WORK ORDER | The answer must consist solely of the lines from the opening line of the entries through the line with "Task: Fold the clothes", transcribed exactly and without any pictures.

(Dataset items)
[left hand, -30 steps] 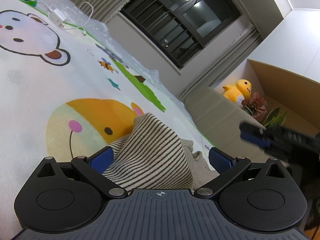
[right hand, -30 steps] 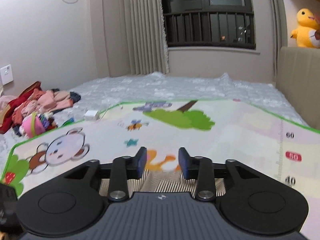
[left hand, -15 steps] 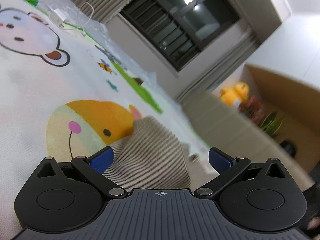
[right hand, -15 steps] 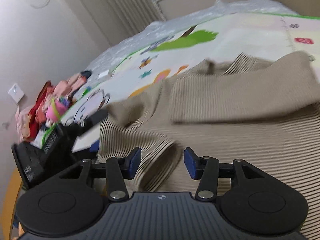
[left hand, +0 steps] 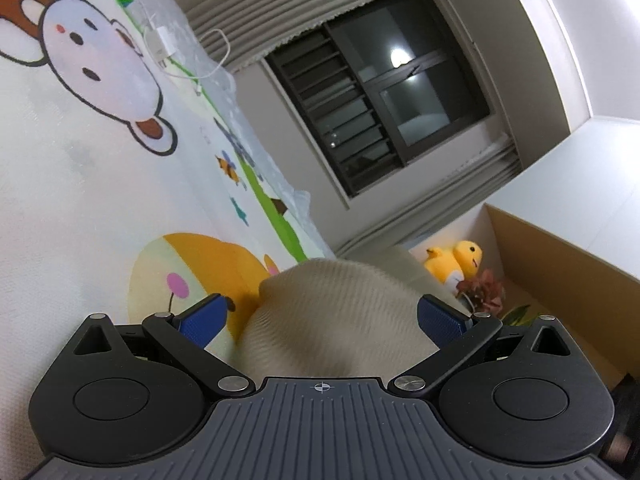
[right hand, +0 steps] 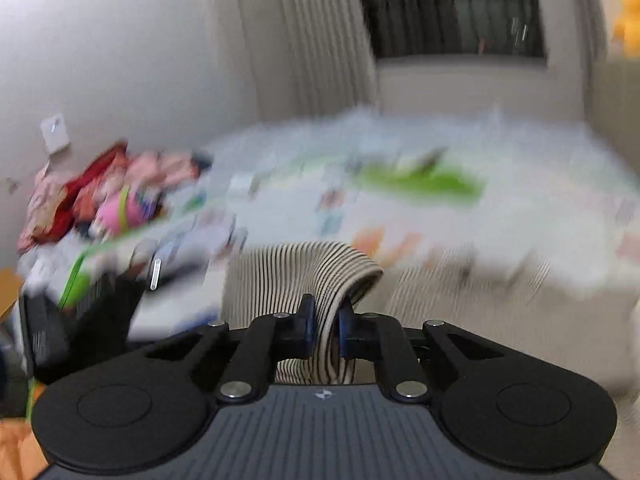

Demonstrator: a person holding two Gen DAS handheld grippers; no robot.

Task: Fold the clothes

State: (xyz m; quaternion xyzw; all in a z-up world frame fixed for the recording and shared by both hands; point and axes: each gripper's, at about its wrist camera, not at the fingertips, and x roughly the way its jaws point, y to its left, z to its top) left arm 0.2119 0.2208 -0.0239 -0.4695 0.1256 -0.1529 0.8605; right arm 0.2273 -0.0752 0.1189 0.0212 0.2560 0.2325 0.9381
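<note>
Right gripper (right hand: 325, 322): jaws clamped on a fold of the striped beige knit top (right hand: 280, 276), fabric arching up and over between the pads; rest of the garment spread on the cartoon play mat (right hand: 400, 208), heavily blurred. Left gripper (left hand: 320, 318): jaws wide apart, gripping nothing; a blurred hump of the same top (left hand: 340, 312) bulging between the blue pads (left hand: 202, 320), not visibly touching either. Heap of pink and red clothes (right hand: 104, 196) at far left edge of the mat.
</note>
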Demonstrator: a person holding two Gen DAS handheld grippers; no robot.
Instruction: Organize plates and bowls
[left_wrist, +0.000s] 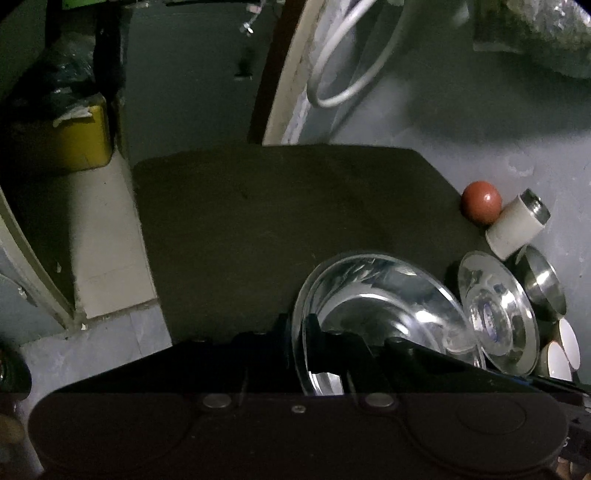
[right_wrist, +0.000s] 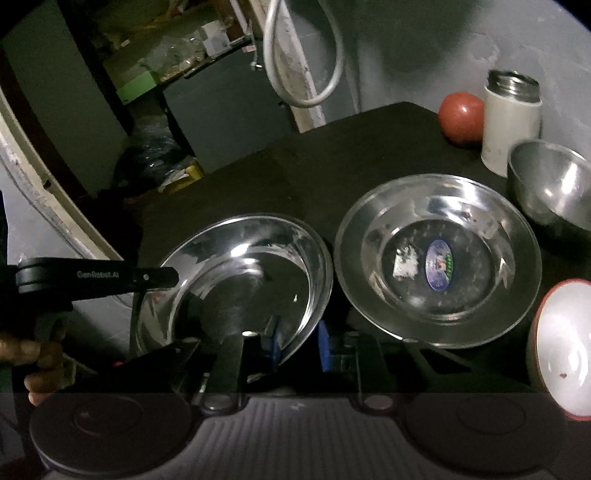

ANSWER SECTION |
[left hand, -30 steps] 
[right hand, -30 steps] 
[left hand, -15 steps] 
[right hand, -15 steps] 
[left hand, +0 steps] 
[right hand, +0 steps] 

Demonstrator: a person holding two Gen DAS handheld grippers; no robot.

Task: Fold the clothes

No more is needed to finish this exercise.